January 10, 2013
On Wednesday, 9 January 2013 at 12:29:07 UTC, Philippe Sigaud wrote:
> On Wed, Jan 9, 2013 at 12:05 PM, Timon Gehr <timon.gehr@gmx.ch> wrote:
>> Yes, it is in D. Nothing is released yet. It needs to be polished a little
>> so that there are no known embarrassing shortcomings anymore.
>
> What? That's FOSS, release early, release often!
>

I want to release it at a time when I am ready to cope with reactions and bug reports.

>
>
>> Also, it obviously needs a repl. :-)
>
> Obviously.
>

Actually, at this point, the main challenge is getting the interactive code editing to work.

> And direct programmatic access to the lexer and the parser. I'm coding
> a macro system for D right now, as an over-layer above DMD (like rdmd)
> and having to create the AST by myself to transform them according to
> the user-defined macros is a pain.
>
>> CTFE is basically done (as a portable byte code interpreter, but other
>> strategies, such as JIT, could be easily plugged).
>
> Great!
>
>> This is a snippet of my regression test suite:
>>
>> auto dynRangePrimes(){
>>     DynRange!int impl(int start)=>
>>
>> dynRange(cons(start,delay(()=>filter!(a=>a%start)(impl(start+1)))));
>>     return impl(2);
>> }
>>
>> static assert(array(take(dynRangePrimes(), 20)) ==
>> [2,3,5,7,11,13,17,19,23,29,31,37,41,43,47,53,59,61,67,71]);
>
> Lazy recursive range, right?

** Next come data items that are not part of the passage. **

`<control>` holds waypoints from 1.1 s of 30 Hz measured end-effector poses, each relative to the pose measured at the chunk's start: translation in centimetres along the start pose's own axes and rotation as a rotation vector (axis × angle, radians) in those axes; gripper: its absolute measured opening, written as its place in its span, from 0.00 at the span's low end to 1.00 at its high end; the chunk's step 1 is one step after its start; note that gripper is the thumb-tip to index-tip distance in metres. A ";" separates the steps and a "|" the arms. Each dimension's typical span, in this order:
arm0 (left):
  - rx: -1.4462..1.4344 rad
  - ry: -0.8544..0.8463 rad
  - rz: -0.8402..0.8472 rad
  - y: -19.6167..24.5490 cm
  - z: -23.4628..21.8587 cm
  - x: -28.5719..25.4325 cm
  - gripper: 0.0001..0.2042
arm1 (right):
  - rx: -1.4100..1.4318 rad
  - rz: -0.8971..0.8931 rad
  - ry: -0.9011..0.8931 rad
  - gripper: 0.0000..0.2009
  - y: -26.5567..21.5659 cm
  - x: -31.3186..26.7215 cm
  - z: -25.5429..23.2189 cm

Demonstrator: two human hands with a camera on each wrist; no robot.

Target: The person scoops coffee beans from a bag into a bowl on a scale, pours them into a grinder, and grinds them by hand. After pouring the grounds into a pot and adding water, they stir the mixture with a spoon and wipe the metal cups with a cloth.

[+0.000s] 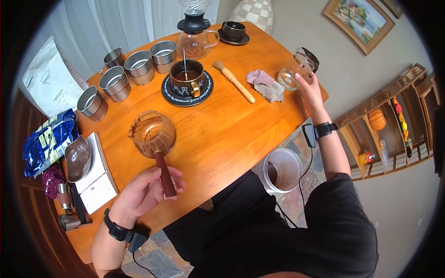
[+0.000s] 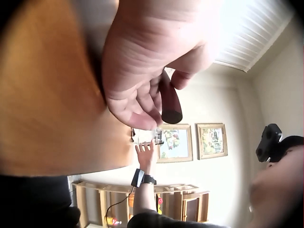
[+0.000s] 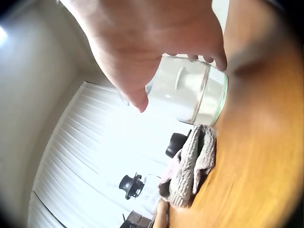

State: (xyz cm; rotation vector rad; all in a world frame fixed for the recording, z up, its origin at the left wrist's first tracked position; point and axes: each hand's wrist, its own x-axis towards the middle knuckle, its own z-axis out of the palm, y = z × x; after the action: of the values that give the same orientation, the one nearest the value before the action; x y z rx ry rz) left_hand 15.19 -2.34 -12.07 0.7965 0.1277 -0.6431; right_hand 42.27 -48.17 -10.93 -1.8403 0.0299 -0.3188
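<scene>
A small glass pot [image 1: 152,134] with brown residue inside sits at the left of the wooden table, its dark red-brown handle [image 1: 165,176] pointing toward the person. My left hand [image 1: 141,192] holds that handle between thumb and fingers; the handle's end [image 2: 172,114] sticks out past them in the left wrist view. Over at the table's right end, my right hand [image 1: 310,92] grips a clear glass jar [image 3: 190,90], thumb on one side and fingers on the other. The jar's base is right at the tabletop. Beside it lie a pink cloth and a grey cloth [image 1: 271,91].
A dark cup [image 1: 191,85] with a spoon stands on a saucer mid-table, near a wooden-handled brush [image 1: 237,85]. Several metal cups [image 1: 115,83] and a glass coffee server [image 1: 194,44] line the back. A white scale [image 1: 98,180] lies left; a bucket [image 1: 282,169] stands below the front edge.
</scene>
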 end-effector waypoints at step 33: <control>0.020 -0.180 -0.135 -0.3 -1.2 0.2 0.15 | -0.053 -1.011 -0.698 0.49 -12.2 -7.5 17.3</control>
State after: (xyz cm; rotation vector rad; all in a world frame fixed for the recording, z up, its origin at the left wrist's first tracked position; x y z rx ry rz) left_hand 15.28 -1.81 -13.16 0.7500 0.0109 -0.8415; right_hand 37.31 -27.01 -5.34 -1.7987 -1.4046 -0.3389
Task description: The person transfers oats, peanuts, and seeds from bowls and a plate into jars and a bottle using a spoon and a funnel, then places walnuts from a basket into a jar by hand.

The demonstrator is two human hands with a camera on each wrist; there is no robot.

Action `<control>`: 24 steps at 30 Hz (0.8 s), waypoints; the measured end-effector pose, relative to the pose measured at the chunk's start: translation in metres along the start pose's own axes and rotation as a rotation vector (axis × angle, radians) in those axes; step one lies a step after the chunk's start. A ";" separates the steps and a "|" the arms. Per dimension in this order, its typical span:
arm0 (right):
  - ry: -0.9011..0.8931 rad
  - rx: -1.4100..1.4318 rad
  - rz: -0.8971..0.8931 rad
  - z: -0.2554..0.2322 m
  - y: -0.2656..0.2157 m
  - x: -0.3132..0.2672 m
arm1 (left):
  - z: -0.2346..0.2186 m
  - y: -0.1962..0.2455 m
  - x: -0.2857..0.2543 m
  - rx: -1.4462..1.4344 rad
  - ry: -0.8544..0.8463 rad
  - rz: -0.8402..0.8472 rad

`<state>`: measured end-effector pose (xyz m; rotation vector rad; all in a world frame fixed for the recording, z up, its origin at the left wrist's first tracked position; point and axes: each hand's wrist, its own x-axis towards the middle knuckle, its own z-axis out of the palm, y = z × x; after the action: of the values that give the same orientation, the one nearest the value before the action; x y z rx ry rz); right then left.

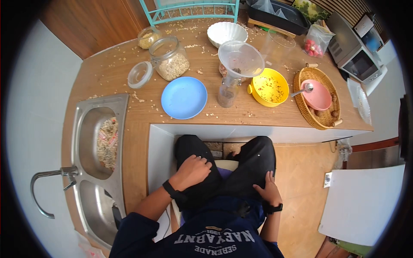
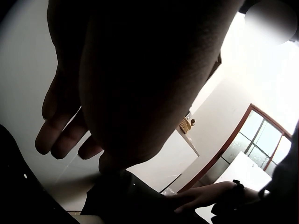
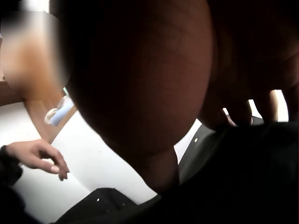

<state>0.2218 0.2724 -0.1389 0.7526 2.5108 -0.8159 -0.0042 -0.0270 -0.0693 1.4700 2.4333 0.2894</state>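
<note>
My left hand point(image 1: 193, 172) lies over my left thigh with its fingers loosely bent and nothing in them. On the right thigh rests my right hand point(image 1: 270, 191), fingers extended along the black trousers point(image 1: 254, 167). Nearest in front, on the wooden counter point(image 1: 142, 112), is a blue plate point(image 1: 184, 98). To its right stands a clear bottle point(image 1: 227, 95) with a wide plastic funnel point(image 1: 241, 58) in its mouth. A yellow bowl point(image 1: 270, 87) with dark bits inside sits beside it. In the right wrist view the left hand point(image 3: 37, 156) hangs relaxed above the leg.
A jar of oats point(image 1: 171, 64), its lid point(image 1: 140, 75), a smaller jar point(image 1: 149, 38) and a white bowl point(image 1: 226, 34) stand farther back. At right, a wicker basket point(image 1: 301, 105) holds a pink bowl point(image 1: 318, 96) and spoon. The sink point(image 1: 92, 142) is at left; oats litter the counter.
</note>
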 end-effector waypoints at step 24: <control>-0.278 0.109 0.010 -0.035 0.052 0.158 | 0.124 -0.025 -0.031 -0.404 -0.022 -0.708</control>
<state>0.1232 0.3878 -0.2146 0.6365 2.2301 -0.9872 0.0307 -0.0631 -0.1891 0.4051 2.4966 0.5472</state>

As the usual Haskell definition for a prime generator. Nice!
>

It uses the usual range templates + dynRange, which wraps a range using delegates in order to hide some static type information and allow recursion.

>> I also need to decide on a licence.
>
> Unless you've reason not to, I'd advise using the same as Phobos: Boost.
>

I'll need to give it some thought, my knowledge about licensing is still rather limited.

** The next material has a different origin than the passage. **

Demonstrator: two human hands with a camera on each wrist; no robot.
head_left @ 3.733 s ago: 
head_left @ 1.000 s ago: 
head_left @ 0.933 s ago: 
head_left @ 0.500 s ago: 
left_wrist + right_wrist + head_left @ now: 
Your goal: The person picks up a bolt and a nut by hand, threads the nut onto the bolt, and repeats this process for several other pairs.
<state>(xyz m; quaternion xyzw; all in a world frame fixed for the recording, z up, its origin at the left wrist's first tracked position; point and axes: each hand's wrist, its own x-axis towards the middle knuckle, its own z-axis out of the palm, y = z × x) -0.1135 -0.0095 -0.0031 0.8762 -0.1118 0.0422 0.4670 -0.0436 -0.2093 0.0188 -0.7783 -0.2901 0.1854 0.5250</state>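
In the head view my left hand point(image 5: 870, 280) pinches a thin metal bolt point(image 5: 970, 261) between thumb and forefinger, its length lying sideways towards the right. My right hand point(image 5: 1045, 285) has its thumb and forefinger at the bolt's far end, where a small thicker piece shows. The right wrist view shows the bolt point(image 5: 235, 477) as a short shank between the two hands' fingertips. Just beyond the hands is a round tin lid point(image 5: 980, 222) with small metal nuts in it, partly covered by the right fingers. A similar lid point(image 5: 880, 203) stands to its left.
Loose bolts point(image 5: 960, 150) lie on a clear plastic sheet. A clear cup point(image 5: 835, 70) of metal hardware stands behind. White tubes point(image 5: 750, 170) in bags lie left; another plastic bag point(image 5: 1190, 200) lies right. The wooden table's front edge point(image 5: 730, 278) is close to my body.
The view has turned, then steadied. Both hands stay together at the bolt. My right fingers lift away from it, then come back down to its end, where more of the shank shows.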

>> I assume that the alpha will be out in late spring. (I am busy until early spring.)
>
> You can count me in to test it (I gather to prefer to code this as you see fit, right now).

Thanks!

> You could also present it at the D conf.
>

I'd like to, but I probably cannot make it.

>
> In any cases, congratulations for what seems to be a elegantly done D implementation.

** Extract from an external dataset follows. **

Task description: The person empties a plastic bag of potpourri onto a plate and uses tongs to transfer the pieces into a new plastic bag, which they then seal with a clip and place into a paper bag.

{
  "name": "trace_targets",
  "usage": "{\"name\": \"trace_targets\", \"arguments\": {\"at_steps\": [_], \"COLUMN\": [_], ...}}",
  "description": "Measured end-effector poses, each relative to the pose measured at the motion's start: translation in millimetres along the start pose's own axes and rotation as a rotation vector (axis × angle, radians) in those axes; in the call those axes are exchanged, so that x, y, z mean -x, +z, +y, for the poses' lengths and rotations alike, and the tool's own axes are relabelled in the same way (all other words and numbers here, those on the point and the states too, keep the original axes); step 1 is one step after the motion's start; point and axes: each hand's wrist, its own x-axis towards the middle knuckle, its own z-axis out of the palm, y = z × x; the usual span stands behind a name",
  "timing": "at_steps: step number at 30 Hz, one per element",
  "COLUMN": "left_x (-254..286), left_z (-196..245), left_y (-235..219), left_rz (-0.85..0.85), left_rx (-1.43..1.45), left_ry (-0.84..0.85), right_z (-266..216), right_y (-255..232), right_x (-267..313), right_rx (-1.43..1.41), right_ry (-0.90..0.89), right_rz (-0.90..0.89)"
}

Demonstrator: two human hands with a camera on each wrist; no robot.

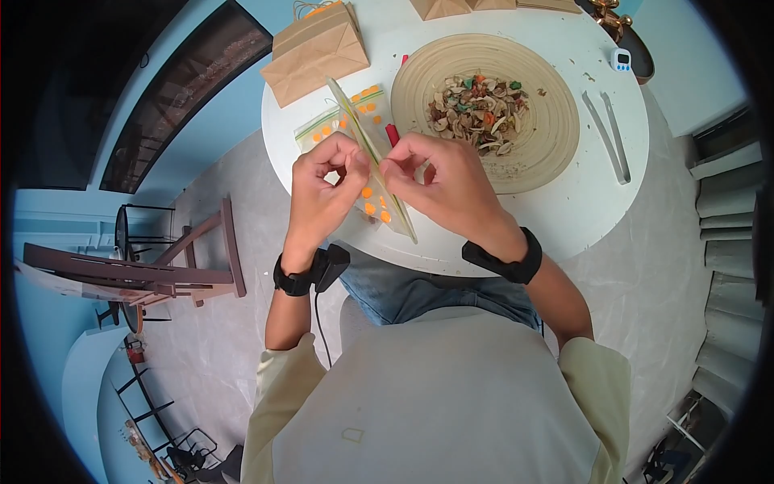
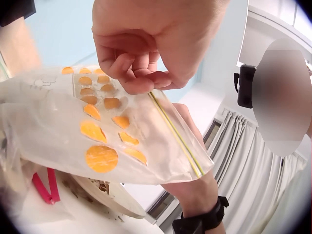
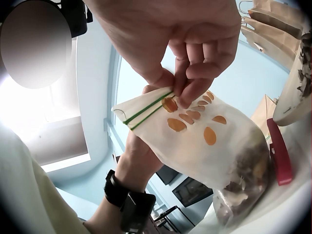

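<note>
My left hand (image 1: 322,173) and right hand (image 1: 455,181) pinch the top edge of an orange-spotted zip bag (image 2: 53,131) between thumb and fingers. Its green zip strip (image 3: 148,109) runs along that edge. Dried plant pieces (image 3: 243,178) fill the bottom of the bag in the right wrist view. From the head view the bag is seen nearly edge-on, slanting between the two hands. Another spotted zip bag (image 1: 372,103) lies flat on the table behind it. Close by is a red V-shaped clip (image 2: 48,187), partly hidden by the held bag in the head view.
A round wooden plate (image 1: 556,105) holds a heap of potpourri (image 1: 480,113) on the white table (image 1: 592,218). Metal tongs (image 1: 610,137) and a small timer (image 1: 620,60) are at the right. Brown paper bags (image 1: 318,52) stand along the back. A chair (image 1: 193,274) is at the left.
</note>
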Motion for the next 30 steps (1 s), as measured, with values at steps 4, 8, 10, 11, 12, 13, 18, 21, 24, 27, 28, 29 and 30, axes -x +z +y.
{"name": "trace_targets", "arguments": {"at_steps": [4, 8, 10, 11, 12, 13, 18, 21, 24, 27, 28, 29, 30], "left_x": [5, 7, 9, 10, 12, 14, 15, 24, 24, 20, 20, 20, 20], "left_z": [11, 3, -1, -2, -4, -7, -34, -48, -60, -69, -71, -74, -75], "left_y": [-9, -50, -58, -58, -59, -59, -26, -4, 6, 6, 7, 7, 7], "left_rz": [0.21, 0.292, 0.28, 0.28, 0.298, 0.317, 0.094, -0.054, -0.056, -0.008, -0.016, -0.012, -0.008], "left_rx": [0.031, 0.243, 0.101, 0.101, 0.04, -0.021, -0.146, -0.281, -0.223, -0.235, -0.232, -0.173, -0.115], "left_ry": [0.006, 0.045, 0.079, 0.08, 0.065, 0.05, 0.353, 0.306, 0.158, 0.123, 0.125, 0.07, 0.013], "right_z": [6, 25, 27, 27, 27, 23, 6, 1, -23, -28, -29, -28, -26], "right_y": [-2, -21, -22, -20, -19, -17, -13, -10, -14, -13, -13, -12, -12], "right_x": [-2, 0, 0, 0, -1, -1, -3, -5, 0, 13, 17, 21, 24], "right_rx": [0.019, -0.137, -0.162, -0.16, -0.158, -0.158, -0.099, -0.081, 0.089, 0.21, 0.214, 0.298, 0.38], "right_ry": [0.013, 0.15, 0.157, 0.141, 0.125, 0.124, 0.113, 0.005, -0.105, -0.205, -0.201, -0.166, -0.129], "right_rz": [0.098, 0.182, 0.2, 0.207, 0.212, 0.21, 0.143, 0.224, 0.24, 0.072, 0.078, 0.037, -0.005]}}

Thanks! (Well, it makes extensive use of string mixins to simulate a coroutine-based system with low overhead.)
January 10, 2013
On Wednesday, 9 January 2013 at 15:45:15 UTC, Tim Krimm wrote:
> O
>> Yes, it is in D. Nothing is released yet. It needs to be polished a little so that there are no known embarrassing shortcomings anymore.
>> (eg. the parser cannot parse extern(...) declarations in alias declarations yet, and I need to finish making a minor tweak to how template instances are analyzed in order to get circular dependency detection to work reliably.
>
> How are you implementing the code generating back-end for the compiler?
>

Currently, not at all. It's just a front-end.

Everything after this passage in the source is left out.